_HOW TO COMPLETE THIS TASK_. In the data below, begin at the line with "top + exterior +" and stop after the line with "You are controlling"; output those lines exactly and no pictures.
DATA IN THIS EXERCISE Block Start
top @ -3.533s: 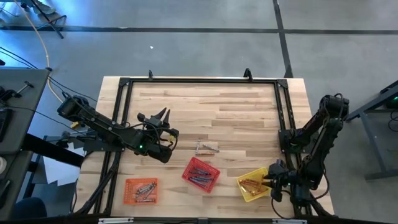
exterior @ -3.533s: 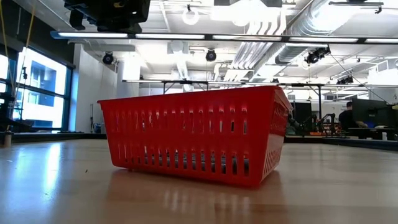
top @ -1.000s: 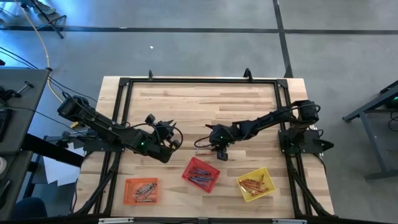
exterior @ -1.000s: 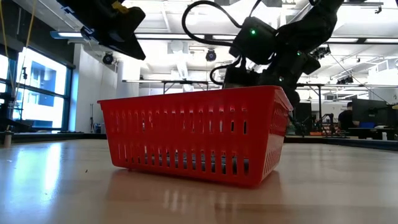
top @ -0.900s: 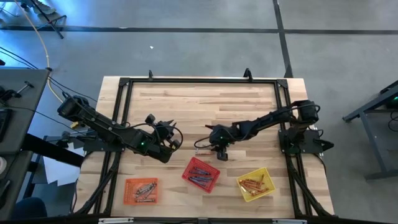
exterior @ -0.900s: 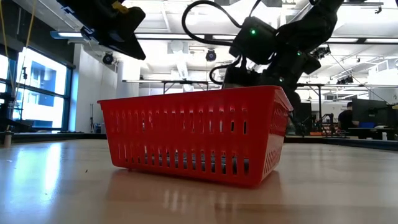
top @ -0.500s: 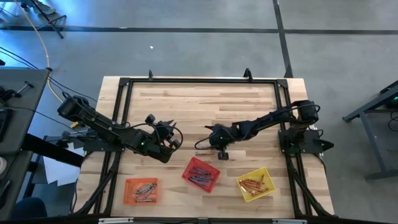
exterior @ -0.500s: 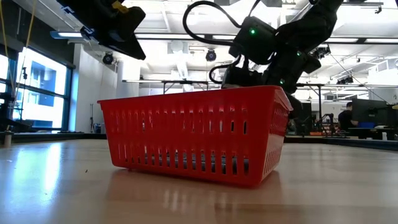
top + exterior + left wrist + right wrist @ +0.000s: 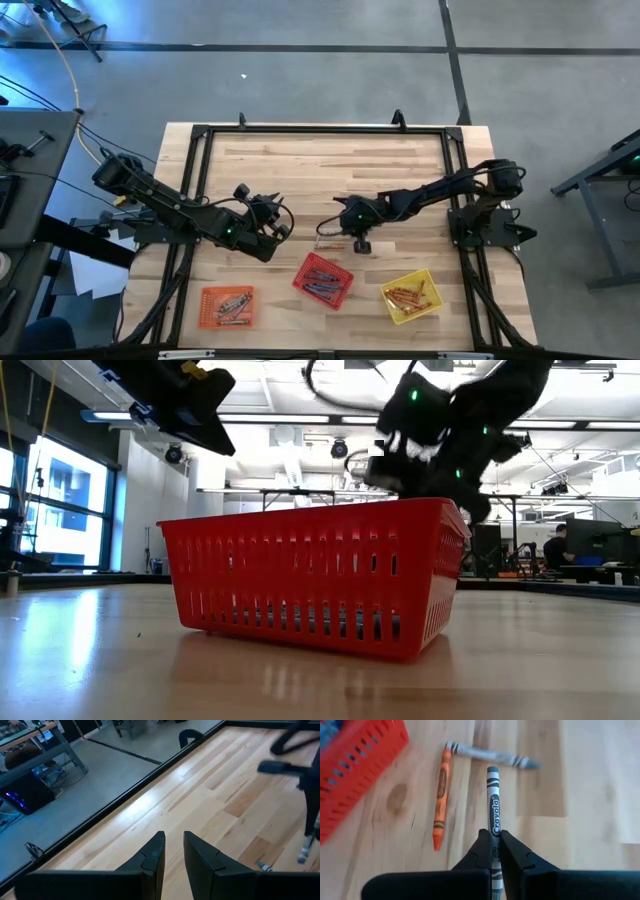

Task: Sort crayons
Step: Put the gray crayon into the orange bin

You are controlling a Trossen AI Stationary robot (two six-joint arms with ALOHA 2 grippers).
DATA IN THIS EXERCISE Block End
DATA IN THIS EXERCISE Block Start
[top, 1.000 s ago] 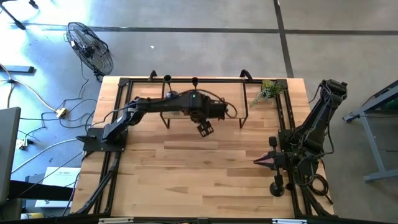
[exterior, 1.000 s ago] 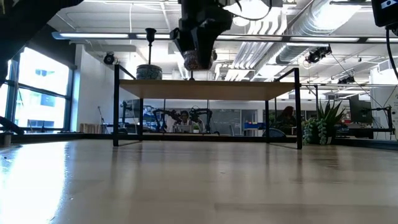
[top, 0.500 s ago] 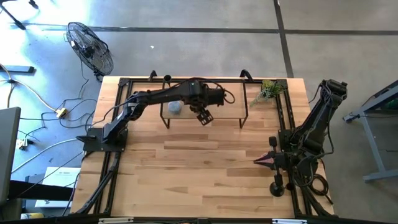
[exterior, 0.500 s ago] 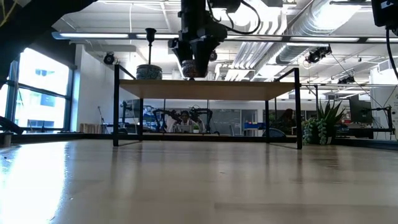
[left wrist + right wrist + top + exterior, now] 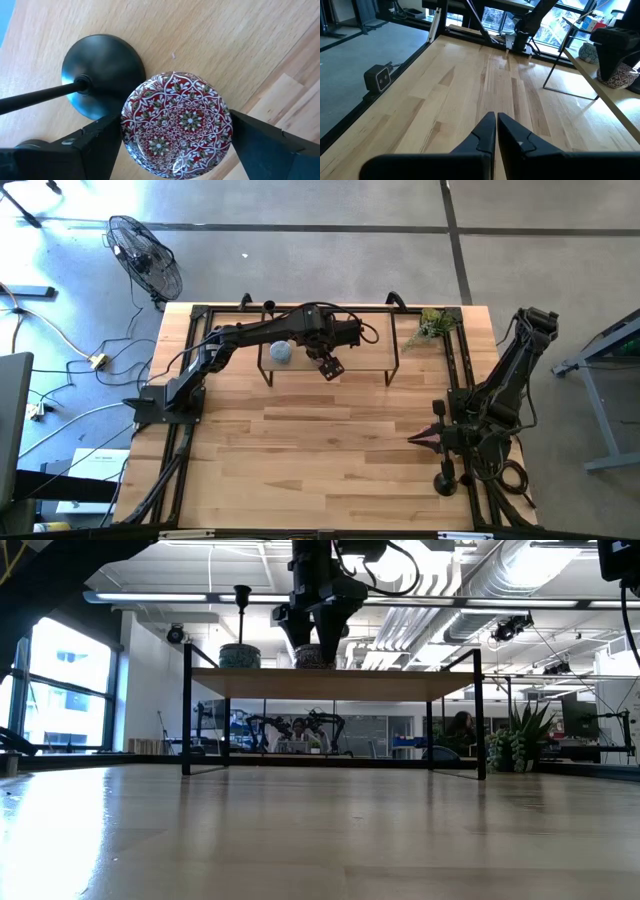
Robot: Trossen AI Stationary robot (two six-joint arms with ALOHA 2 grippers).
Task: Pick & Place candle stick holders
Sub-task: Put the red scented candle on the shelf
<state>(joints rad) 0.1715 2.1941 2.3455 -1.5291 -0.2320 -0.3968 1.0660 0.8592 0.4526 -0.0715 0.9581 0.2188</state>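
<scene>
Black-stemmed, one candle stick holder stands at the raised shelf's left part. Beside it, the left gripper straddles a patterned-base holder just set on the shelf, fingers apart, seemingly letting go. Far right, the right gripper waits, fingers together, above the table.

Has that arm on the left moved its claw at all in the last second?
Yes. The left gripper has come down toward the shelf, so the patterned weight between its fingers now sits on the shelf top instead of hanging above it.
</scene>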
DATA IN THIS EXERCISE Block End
_OUTPUT FOR THIS EXERCISE_.
top + exterior + left wrist + right wrist @ +0.000s: 

Task: Sort crayons
Step: Put the gray crayon into the orange bin

You are controlling a Trossen AI Stationary robot (two six-joint arms with ALOHA 2 grippers).

The exercise has been fully completed.